Well, it’s week four, and time to get out of Vietnam for a while. There are still plenty of things that we could cover, including Ha Long Bay and Hoi An, but we’ve only got ten weeks together and there’s just too much to see. One of my favorite things about living in Southeast Asia is that, much like the easyJets and Ryanairs of Europe, there are plenty of low cost airlines that can take you to nearby countries for less than a hundred dollars. Tiger Airways and Air Asia are just two of note, and can connect you to almost anywhere in the region through their respective hubs in Singapore and Bangkok.
When picking a holiday destination, it can often be as simple as just checking the airlines’ websites to find out what kind of promotions are being offered. This is how we ended up decided on Java. At the time, we simply wanted to get away, and Air Asia was offering a round-trip flight from Ho Chi Minh City to Jakarta for $70. Kind of hard to pass that up. Upon looking back, the fact that this was our primary motivation for going to Java is a bit ridiculous. But at the time, we knew almost nothing about the place. After just eight days there, I can easily say that it’s my favorite place in Southeast Asia, and somewhere that I fully intend to revisit soon.
Indonesia is a bit of an oddity. Technically part of Southeast Asia, the vast spread of its 17,000 islands and distance from mainland Indochina almost make it a distinct region unto itself. And though hardly a major player in international politics, the country is the fourth most populated in the world. Let that sink in for a moment. If we considered population to be the largest factor in determining diplomatic power, Indonesia would rank just under China, India, and the United States. Now obviously that is not the case (see: Nigeria, Bangladesh). But perhaps even more significant is the breakdown of that population. With nearly 86% of its 220 million citizens as followers, the country contains the world’s largest Muslim community, and is a wholly secular democracy.
The island of Java, containing Indonesia’s capital along with 60% of its population, is the center of this power. And all statistics aside, the experience of visiting Java is far more rewarding than any amount of research could suggest. To start with, the people are wonderful. Proud, friendly, welcoming to outsiders, and always willing to sit and converse, despite your butchered attempts at tackling the language. It seems that a thousand years of power struggles between Buddhist and Hindu empires, Islamic and European colonies, Dutch imperialists and Japanese occupiers has created a culture that is at once incredibly diverse and unified.

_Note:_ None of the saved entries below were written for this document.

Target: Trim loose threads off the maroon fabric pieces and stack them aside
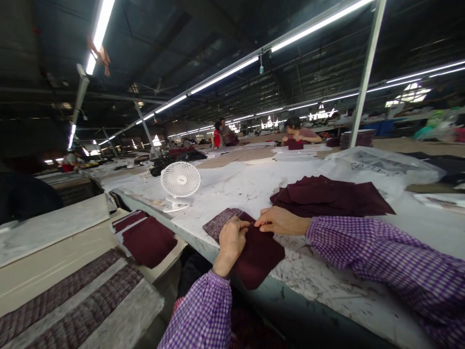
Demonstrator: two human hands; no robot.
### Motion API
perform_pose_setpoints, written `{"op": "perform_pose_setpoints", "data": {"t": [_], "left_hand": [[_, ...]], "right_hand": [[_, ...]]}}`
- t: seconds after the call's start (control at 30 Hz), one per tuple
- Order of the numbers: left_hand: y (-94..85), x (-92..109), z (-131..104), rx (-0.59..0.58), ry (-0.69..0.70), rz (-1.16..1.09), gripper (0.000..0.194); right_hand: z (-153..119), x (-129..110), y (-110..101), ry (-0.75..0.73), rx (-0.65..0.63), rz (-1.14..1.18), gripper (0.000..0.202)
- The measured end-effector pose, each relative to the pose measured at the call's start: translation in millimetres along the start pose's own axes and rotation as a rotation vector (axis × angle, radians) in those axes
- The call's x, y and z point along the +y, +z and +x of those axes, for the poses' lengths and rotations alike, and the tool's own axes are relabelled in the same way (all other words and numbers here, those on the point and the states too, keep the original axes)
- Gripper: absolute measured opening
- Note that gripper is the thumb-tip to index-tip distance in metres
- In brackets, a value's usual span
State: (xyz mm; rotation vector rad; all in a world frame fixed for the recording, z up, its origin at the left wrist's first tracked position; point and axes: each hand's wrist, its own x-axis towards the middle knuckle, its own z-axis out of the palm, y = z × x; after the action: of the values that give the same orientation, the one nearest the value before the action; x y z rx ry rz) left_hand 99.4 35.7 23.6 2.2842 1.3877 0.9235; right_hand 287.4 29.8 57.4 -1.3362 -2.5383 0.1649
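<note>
A maroon fabric piece lies at the front edge of the white table, its lower part hanging over the edge. My left hand pinches its upper part between thumb and fingers. Close beside it, my right hand comes in from the right and pinches the same cloth near its top edge. A speckled grey-maroon fabric piece lies flat just left of the fingers, partly under the maroon cloth. To the right, beyond my right hand, spreads a fanned pile of maroon fabric pieces.
A small white fan stands on the table. At lower left, a side surface holds maroon pieces and speckled strips. Clear plastic sheeting lies at right, near a metal post. Other people work farther back.
</note>
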Motion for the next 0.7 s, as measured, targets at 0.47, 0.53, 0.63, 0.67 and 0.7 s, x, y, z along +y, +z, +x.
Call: {"op": "perform_pose_setpoints", "data": {"t": [0.47,0.53,0.63,0.67,0.7], "left_hand": [[2.5,-2.9,-1.2,-0.005,0.065,0.071,0.029],[3.1,-3.2,-1.3,-0.006,0.08,0.104,0.029],[3.1,-1.0,-2.4,-0.012,0.099,0.168,0.029],[2.8,0.3,-2.9,-0.016,0.11,0.195,0.029],[2.5,1.6,-3.6,-0.017,0.121,0.223,0.029]], "right_hand": [[-0.4,10.8,-0.4,0.017,0.021,0.038,0.018],[0.2,12.5,0.4,0.013,0.022,0.04,0.018],[0.6,14.7,1.0,0.0,0.02,0.02,0.018],[0.5,14.8,0.8,-0.004,0.021,0.006,0.018],[0.3,14.3,0.4,-0.01,0.026,-0.004,0.018]]}}
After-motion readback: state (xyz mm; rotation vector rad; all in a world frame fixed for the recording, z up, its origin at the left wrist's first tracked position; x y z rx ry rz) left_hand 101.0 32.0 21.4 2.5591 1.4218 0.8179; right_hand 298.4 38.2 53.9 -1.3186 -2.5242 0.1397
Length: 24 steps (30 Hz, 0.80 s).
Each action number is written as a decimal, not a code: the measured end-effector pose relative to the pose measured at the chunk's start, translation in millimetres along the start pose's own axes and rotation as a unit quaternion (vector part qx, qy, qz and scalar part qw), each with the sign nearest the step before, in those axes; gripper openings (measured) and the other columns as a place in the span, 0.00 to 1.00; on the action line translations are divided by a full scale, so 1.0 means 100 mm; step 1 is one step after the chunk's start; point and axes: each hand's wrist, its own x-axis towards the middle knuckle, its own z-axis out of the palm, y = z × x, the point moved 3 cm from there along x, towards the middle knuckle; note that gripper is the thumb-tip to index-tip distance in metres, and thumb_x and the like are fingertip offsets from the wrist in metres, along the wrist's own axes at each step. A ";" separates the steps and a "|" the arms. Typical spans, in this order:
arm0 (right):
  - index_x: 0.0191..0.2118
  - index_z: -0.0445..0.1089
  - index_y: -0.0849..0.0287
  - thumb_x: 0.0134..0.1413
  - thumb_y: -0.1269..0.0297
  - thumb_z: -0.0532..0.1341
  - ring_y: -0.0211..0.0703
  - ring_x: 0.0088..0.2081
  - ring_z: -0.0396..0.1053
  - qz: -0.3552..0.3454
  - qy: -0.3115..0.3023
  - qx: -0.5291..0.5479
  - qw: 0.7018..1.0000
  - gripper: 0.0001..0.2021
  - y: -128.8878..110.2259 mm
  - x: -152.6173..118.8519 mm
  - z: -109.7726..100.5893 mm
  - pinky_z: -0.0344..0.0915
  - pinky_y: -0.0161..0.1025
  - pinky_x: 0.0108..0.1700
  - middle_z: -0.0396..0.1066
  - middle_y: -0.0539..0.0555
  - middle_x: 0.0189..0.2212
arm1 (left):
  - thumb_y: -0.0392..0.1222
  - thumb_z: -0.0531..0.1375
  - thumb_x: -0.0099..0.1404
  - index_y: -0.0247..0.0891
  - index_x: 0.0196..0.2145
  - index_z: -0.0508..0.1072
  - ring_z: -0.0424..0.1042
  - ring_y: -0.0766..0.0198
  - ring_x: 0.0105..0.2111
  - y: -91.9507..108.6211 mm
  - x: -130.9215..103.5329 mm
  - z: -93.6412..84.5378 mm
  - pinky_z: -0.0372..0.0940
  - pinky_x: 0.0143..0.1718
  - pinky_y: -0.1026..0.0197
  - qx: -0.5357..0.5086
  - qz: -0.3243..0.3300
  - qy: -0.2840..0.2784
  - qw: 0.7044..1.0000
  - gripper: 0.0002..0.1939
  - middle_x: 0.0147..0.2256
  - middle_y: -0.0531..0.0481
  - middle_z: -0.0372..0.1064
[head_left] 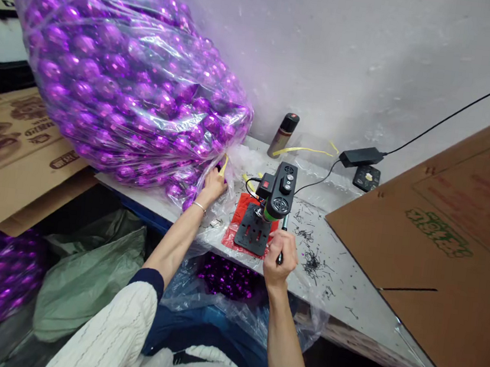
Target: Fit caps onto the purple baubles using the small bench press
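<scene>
My left hand reaches into the mouth of a big clear plastic bag full of shiny purple faceted balls. A yellow strip shows at its fingers, which are partly hidden among the plastic and balls, so their grip is unclear. My right hand is closed around the dark lever handle of a small black bench press. The press has a round-vented head with knobs, a red switch and a flat black base plate, standing on a red plastic sheet.
Small black bits litter the white table. Behind stand a spray can and a black power adapter with a cable. Cardboard boxes flank both sides, the right one close by. Below the table edge, more purple balls lie in plastic.
</scene>
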 end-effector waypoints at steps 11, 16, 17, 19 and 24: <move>0.29 0.64 0.56 0.64 0.72 0.52 0.38 0.31 0.68 0.011 0.007 0.014 1.000 0.12 0.00 0.04 0.01 0.63 0.38 0.34 0.68 0.50 0.27 | 0.69 0.52 0.68 0.37 0.49 0.74 0.77 0.59 0.31 -0.12 -1.20 -0.25 0.69 0.23 0.63 -0.551 -0.156 -0.103 0.813 0.33 0.35 0.42 0.76; 0.29 0.63 0.56 0.64 0.73 0.52 0.38 0.31 0.68 0.000 -0.004 0.013 1.000 0.12 -0.01 0.06 -0.01 0.64 0.38 0.35 0.68 0.50 0.27 | 0.57 0.62 0.65 0.43 0.60 0.67 0.78 0.59 0.37 0.11 -1.69 -0.04 0.74 0.36 0.58 -0.596 -0.118 -0.194 0.770 0.30 0.47 0.44 0.75; 0.29 0.63 0.56 0.64 0.73 0.52 0.38 0.31 0.68 -0.003 -0.006 0.012 1.000 0.12 -0.01 0.06 -0.01 0.64 0.38 0.35 0.68 0.50 0.27 | 0.56 0.62 0.65 0.44 0.61 0.66 0.77 0.60 0.39 0.14 -1.73 0.02 0.74 0.37 0.58 -0.597 -0.116 -0.200 0.768 0.30 0.49 0.44 0.74; 0.29 0.63 0.56 0.64 0.73 0.52 0.38 0.31 0.68 -0.004 -0.009 0.008 1.000 0.12 -0.01 0.06 -0.01 0.64 0.38 0.36 0.68 0.50 0.27 | 0.52 0.63 0.64 0.43 0.59 0.66 0.77 0.60 0.41 0.17 -1.77 0.15 0.73 0.37 0.60 -0.593 -0.126 -0.196 0.771 0.29 0.52 0.44 0.73; 0.29 0.64 0.56 0.64 0.73 0.52 0.38 0.32 0.68 -0.001 -0.017 0.003 1.000 0.12 0.00 0.05 -0.02 0.65 0.38 0.36 0.68 0.50 0.27 | 0.50 0.62 0.62 0.39 0.55 0.66 0.75 0.62 0.37 0.16 -1.70 0.38 0.69 0.31 0.64 -0.544 -0.151 -0.162 0.810 0.25 0.47 0.45 0.73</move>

And that description can apply to the landscape as well. In the seven days it took to get from one side of the 600-mile-long island to the other, we rode trains through endless rice fields, visited quaint colonial towns, trekked through dense subtropical jungle, stayed in misty mountain villages, crossed a sea of black sand, and walked the rim of an active volcano. We couldn’t even fit in the pristine beaches and animal sanctuaries, and had to save those for next door neighbor Bali.
In a recent issue of Foreign Policy, Josh Keating suggests that the number one most overlooked story of 2010 was The Indonesian Tiger. That is, the rising power of one of Asia’s fastest growing economies and best-performing stock markets. You wouldn’t know it by talking to its humble and gracious people but Indonesia, in its relatively quiet corner of the globe, is on its way to becoming “the world’s first Muslim and democratic superpower”. So you best start paying attention.